|Chagrin River Review
Audra Martin D'Aroma
The Hurricane Market
Buddy Allicaster’s face flapped back like a man in a convertible thanks to the manmade wind, a testament to the omniscience of his condo’s architects. Buddy was looking at a five-minute walk between the windstorm and his pad; it included front-lit jungle landscaping, a view of the iconic empty buildings of the Miami skyline, and Eastern prostitutes who competed viciously over being European. A couple of drunks were sleeping it off in the hallway, their faces still puckered into masks of belligerence. A girl lit up a cigarette in the elevator.
There was a price exacted for living in paradise and Buddy had learned to take the good with the bad.

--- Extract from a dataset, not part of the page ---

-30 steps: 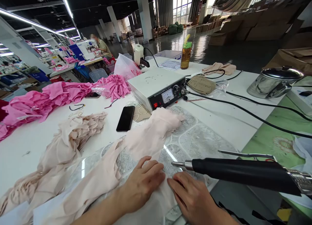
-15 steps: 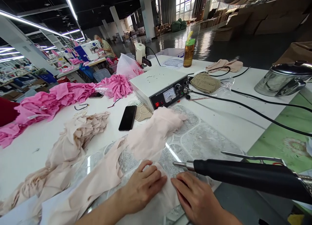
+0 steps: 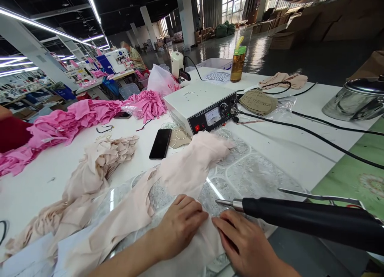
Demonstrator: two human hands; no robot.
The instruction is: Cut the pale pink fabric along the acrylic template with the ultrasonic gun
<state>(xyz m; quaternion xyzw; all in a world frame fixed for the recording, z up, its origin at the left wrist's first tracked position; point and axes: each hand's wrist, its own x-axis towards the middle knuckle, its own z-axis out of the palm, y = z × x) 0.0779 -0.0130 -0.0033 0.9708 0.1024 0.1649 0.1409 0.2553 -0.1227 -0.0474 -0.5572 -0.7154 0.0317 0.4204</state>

He frequently ministered to those who didn’t know how that transaction worked, usually ex-New Yorkers like himself that were throwing street tiffs about getting their rental scooters towed or finding that they’d tipped extra on a check where the gratuity had already been added.
Buddy lived on the fifteenth floor in a corner unit in an illegal sublet. He had lived in the apartment for sixteen months and even though many of the amenities had been stripped, his landlord had raised the monthly rent by fifty dollars. Buddy pretty much had the apartment to himself because his wife Patricia swung back and forth between the dinner and lunch shifts at a couple of restaurants. He didn’t know why she had panicked and done that but he guessed it was to prove a point. If she thought he was going to take the bait and jump on the first underpaid job that came his way, she was sorely mistaken.
When Buddy had arrived in the tropics and seen all of the wasted time and resources, he had thought that if he were valuable in New York, he would be a commodity in Miami. He had actually entertained the notion that he might become rich doing something simple. But there was a tax imposed on giving up seasons that seemed to be paid on the backend and the riches seemed to be saved for the people that quoted Tony Montana and imagined that the world owed them year-round beach weather.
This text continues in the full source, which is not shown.